As the trip was taking place in the cold season in Europe, we discovered some poor Tesla solutions, too. I could rage on and on about auto windscreen wipers. I truly thought I’d messed up with the settings myself as I couldn’t believe they worked so badly below any modern standard. I googled the issue and quickly learnt the drama around it. I guess it’s one of Elon’s jokes on users, as he is capable of launching space rockets, designing autonomous driving systems, and screwing up Twitter for fun, so his team must be able to fix such a mundane issue as wipers, right? It must be a joke, then. Thank you, Elon Musk. Oh, what fun we had and still have.
Another issue is defrosting. I love the function, of course. The trouble is that melted snow/ice trickles down into door and knob spaces from the roof and windows and freezes again there. We struggled to open the doors on a few occasions fearing it would lead to cracks or chipping on the body of the car. Compared to the bloody wipers, it’s still a small thing, but it did cause some dissatisfaction.
Lastly, the multi-destination option in the nav system could work better. As we were planning the trip with multiple stops at places of interest (which was the main reason we did the trip to Nazare by car, not by plane), our drive plan was filled with stops and nights in many places. The nav system doesn’t seem to recognize a destination charging event even when it comes from Tesla. Again, it feels like an easy improvement that once you add a hotel with Tesla destination charging, it should take into account overnight charging in your itinerary. Maybe one day….
The Ugly
Our windscreen window got broken as we got hit with a stone on the Bordeaux ring road in France. Considering the number of miles we did, it’s statistically possible, but why us! And even twice, as we got hit with two stones in two different places, yet the latter one proved deadly to the window. That was the ugly part of our trip across Europe. All the rest was pure joy.
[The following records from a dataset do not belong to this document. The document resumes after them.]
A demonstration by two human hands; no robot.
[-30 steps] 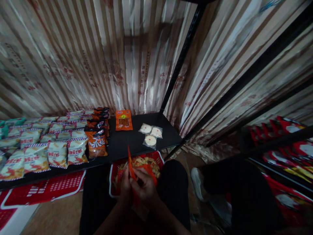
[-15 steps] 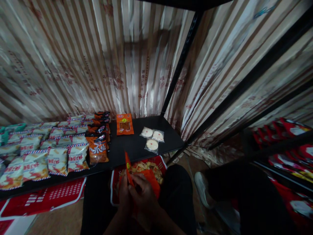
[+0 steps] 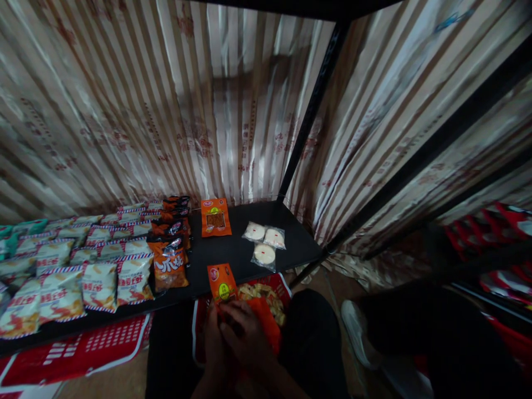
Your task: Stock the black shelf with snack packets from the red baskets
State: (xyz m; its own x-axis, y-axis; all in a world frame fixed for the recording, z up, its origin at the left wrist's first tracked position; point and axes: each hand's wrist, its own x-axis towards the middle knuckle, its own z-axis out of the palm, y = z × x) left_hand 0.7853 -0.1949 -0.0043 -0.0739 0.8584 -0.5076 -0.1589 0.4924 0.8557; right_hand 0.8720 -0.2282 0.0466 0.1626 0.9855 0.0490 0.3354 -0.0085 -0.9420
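Observation:
An orange snack packet (image 3: pixel 223 281) stands upright between my hands, its printed front with a yellow-green label facing up. My left hand (image 3: pixel 214 330) grips its lower left side. From the right, my right hand (image 3: pixel 243 327) is closed on its lower edge. Both hands hide the packet's bottom. Below them, a red basket (image 3: pixel 286 282) between my knees holds pale packaged snacks (image 3: pixel 270 302) and another orange packet (image 3: pixel 266 321). A similar orange packet (image 3: pixel 215 217) lies on the black shelf (image 3: pixel 208 256) ahead.
Three clear-wrapped round white items (image 3: pixel 265 254) lie on the shelf's right part. Rows of white snack bags (image 3: pixel 100 285) and orange-black bags (image 3: pixel 169 265) fill its left. A black post (image 3: pixel 311 111) rises at the corner. Another person's leg and white shoe (image 3: pixel 357 332) are at right.
The orange packet in my hands has turned from edge-on to show its printed front. Both hands still hold it. The view has shifted slightly.

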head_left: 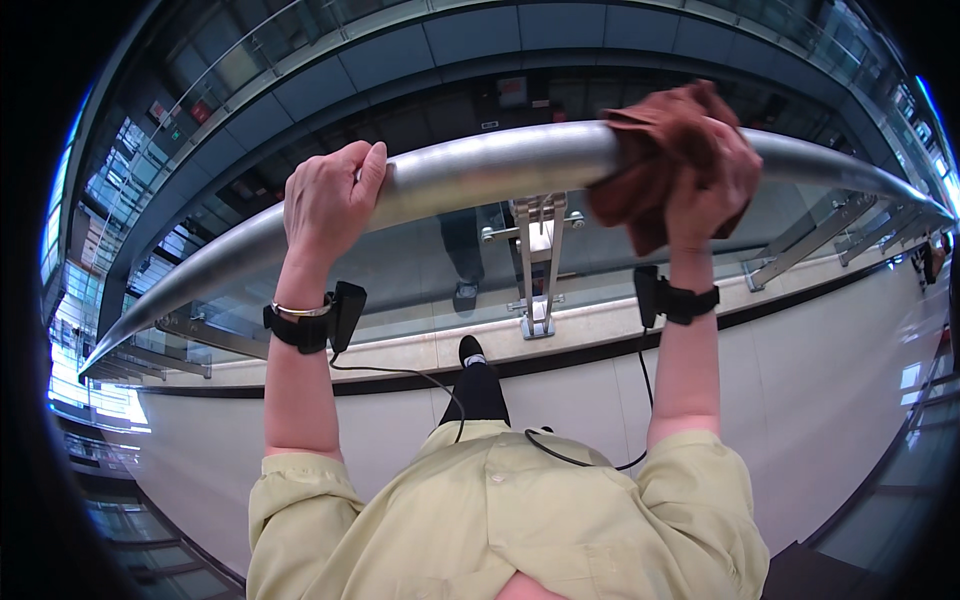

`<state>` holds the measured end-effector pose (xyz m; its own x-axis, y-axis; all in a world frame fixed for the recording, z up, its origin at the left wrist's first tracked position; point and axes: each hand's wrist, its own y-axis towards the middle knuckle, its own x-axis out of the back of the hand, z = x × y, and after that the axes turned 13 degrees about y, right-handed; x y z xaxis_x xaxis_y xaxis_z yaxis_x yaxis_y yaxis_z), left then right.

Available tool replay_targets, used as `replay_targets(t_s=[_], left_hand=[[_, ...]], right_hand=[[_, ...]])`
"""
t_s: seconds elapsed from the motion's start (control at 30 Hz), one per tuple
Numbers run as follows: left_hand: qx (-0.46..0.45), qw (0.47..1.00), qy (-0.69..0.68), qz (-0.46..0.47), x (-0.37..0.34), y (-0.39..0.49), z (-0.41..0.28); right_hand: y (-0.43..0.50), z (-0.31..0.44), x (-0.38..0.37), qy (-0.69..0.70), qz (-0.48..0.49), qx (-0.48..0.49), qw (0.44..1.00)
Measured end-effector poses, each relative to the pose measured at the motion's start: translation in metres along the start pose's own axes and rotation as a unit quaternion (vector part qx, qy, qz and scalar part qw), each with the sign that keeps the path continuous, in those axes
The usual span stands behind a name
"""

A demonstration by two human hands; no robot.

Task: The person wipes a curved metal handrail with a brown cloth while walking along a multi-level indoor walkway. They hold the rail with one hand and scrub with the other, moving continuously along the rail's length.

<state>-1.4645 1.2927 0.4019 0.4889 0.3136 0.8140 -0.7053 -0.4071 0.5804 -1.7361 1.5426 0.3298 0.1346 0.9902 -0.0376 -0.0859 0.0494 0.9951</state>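
Observation:
A thick brushed-metal handrail [502,157] runs across the view in front of me, bent by the lens. My left hand [330,202] grips the rail left of the middle, thumb on its upper side. On the right, my right hand [712,184] holds a crumpled reddish-brown cloth [660,150] against the rail; the cloth drapes over the tube and hangs below it, and it looks slightly blurred. Between the hands, a metal baluster post [538,262] with bolted fittings stands under the rail. Each wrist wears a black strap with a small box and a cable.
Glass panels [397,277] stand below the rail on a pale stone curb [592,321]. My black shoe [470,349] is near the curb. Pale floor tiles [787,390] lie behind the curb. Beyond the rail is a curved balcony [480,37]. At the far right edge a person is partly visible.

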Motion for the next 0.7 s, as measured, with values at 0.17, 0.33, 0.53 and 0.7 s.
replay_targets(t_s=[0.17,0.33,0.53,0.7], left_hand=[[0.001,1.000,-0.004,0.003,-0.003,0.001,0.002],[-0.008,1.000,-0.013,-0.010,-0.004,0.001,0.002],[-0.012,1.000,-0.025,-0.007,-0.005,0.001,0.000],[-0.005,1.000,-0.026,-0.005,-0.004,0.000,-0.002]], right_hand=[[-0.061,-0.019,0.030,0.060,-0.099,-0.224,0.968],[-0.139,0.030,-0.022,0.225,-0.037,-0.431,0.873],[-0.171,0.067,-0.105,0.434,-0.025,-0.515,0.739],[-0.237,0.083,-0.090,0.369,-0.013,-0.550,0.749]])
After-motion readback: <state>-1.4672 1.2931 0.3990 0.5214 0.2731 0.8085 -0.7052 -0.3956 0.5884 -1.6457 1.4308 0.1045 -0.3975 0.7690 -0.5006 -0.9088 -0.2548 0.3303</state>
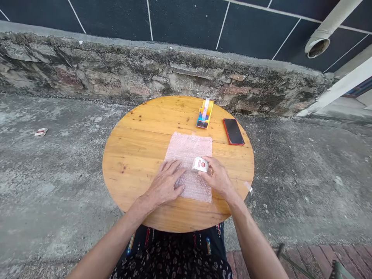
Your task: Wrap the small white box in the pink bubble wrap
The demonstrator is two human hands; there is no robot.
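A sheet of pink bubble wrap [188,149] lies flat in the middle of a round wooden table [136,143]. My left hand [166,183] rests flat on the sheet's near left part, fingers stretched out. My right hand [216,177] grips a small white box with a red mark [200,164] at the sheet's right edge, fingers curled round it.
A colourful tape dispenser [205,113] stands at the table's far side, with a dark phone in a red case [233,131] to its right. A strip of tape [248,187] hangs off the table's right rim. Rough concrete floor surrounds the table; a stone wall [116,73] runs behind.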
Here come some basic statistics from an external app we used for monitoring our drive:
- Lowest consumption: 164 Wh/km, equivalent of 1.8l/100 km (mix of highway and country roads in Spain)
- Highest consumption: 295 Wh/km, equivalent of 3.3l/100 km (German highway, guilty pleasure)
- Average consumption: 189 Wh/km equivalent of 2.1l/100 km (the whole trip of 4500 miles)
- Charging time example: 30 minutes, 10% to 77% of battery, average 112 kW, max 231 kW, 55 kWh added, 19.8 euros (0.36 euros/kWh)
- Longest day drive: 960 km, 12h 20min, including 4 Supercharging breaks of 2h 34min in total.
I’m really glad I managed to convince myself and my wife to go electric on this epic trip. If nothing else, the cost savings of up to 60% should satisfy even the biggest oil lover. You may not believe in climate change, global warming, anthropogenic impact on the world’s CO2 levels, or the round shape of the Earth, but you must believe in dollar value. Save money, go electric.